04 junio 2016

Indisciplina y desasosiego



Una de los diagnósticos que me parecen más acertados sobre el siglo XX, o más exactamente sobre la cultura de los años que abarcan hasta la Segunda guerra mundial, es el que hace Gonzalo Redondo cuando define esa época como la crisis de la cultura de la modernidad: un hombre desorientado que ha dejado de entenderse a sí mismo tras haber comprendido que nunca será Dios en lugar de Dios. Pues bien, una buena formulación de esa crisis la hace Fernando Pessoa en el punto 175 de su Libro del desasosiego:

Cuando nació la generación a la que pertenezco encontró el mundo desprovisto de apoyos para quien tuviera cerebro y al mismo tiempo corazón. El trabajo destructivo de las generaciones anteriores hizo que el mundo al que nacimos no tuviera seguridad que darnos en el orden religioso, ni apoyo que darnos en el orden moral, ni tranquilidad que darnos en el orden político. Nacimos ya en plena angustia metafísica, en plena angustia moral, en pleno desasosiego político. Ebrias de las fórmulas externas, de los meros procedimientos de la razón y de la ciencia, las generaciones que nos precedieron derrumbaron todos los fundamentos de la fe cristiana, porque su crítica bíblica, pasando de crítica de los textos a crítica mitológica, redujo los evangelios y las anteriores escrituras sagradas de los judíos a un montón confuso de mitos, de leyendas y de simple literatura; y su crítica científica fue anotando gradualmente los errores, las salvajes ingenuidades de la “ciencia” primitiva de los evangelios; y al mismo tiempo, la libertad de discusión, que trajo a la luz pública todos los problemas metafísicos, arrastró con ellos los problemas religiosos cuando eren de carácter metafísico. Ebrias de una cosa incierta a la que llamaron “positividad”, esas generaciones criticaron toda la moral, escudriñaron todas las reglas de vivir, y, de tal choque de doctrinas, sólo quedó la seguridad de ninguna de ellas, y del dolor de no existir esa seguridad. Una sociedad así indisciplinada en sus fundamentos culturales no podía, evidentemente, ser sino víctima, en la política, de esa misma indisciplina; y así fue como despertamos a un mundo ávido de novedades sociales, y que con alegría se lanzaba a la conquista de una libertad que no sabía lo que era, de un progreso que nunca había llegado a definir.
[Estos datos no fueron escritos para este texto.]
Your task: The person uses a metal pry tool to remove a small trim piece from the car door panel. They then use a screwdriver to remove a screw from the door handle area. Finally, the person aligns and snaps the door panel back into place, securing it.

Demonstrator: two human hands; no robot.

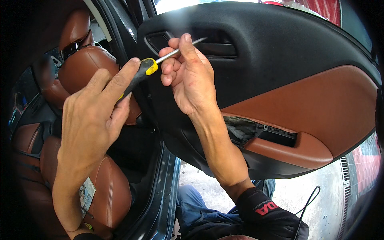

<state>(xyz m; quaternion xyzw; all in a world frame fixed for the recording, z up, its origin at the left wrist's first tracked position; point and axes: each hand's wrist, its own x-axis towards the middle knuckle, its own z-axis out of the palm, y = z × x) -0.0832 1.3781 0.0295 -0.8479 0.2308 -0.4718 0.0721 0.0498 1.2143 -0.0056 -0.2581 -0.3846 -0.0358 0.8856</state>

Pero el criticismo frustrado de nuestros padres, si nos legó la imposibilidad de ser cristianos, no nos legó la satisfacción de poseerla; si nos legó la falta de fe en las fórmulas morales establecidas, no nos legó la indiferencia ante la moral y ante las reglas de vivir humanamente; si dejó en la incertidumbre el problema político, no dejó indiferente nuestro espíritu ante la posible solución de ese problema. Nuestros padres fueron felices destruyendo, porque vivían en una época que todavía conservaba reflejos de la solidez del pasado. Era aquello mismo que ellos destruían lo que daba fuerza a la sociedad para que pudieran destruir sin sentir resquebrajarse el edificio. Nosotros heredamos la destrucción y sus resultados.

En la vida de hoy, el mundo pertenece sólo a los estúpidos, a los insensibles y a los agitados. El derecho a vivir y a triunfar se conquista hoy casi por las mismas vías por las que se conquista el internamiento en un manicomio: la incapacidad de pensar, la amoralidad y la hiperexcitación.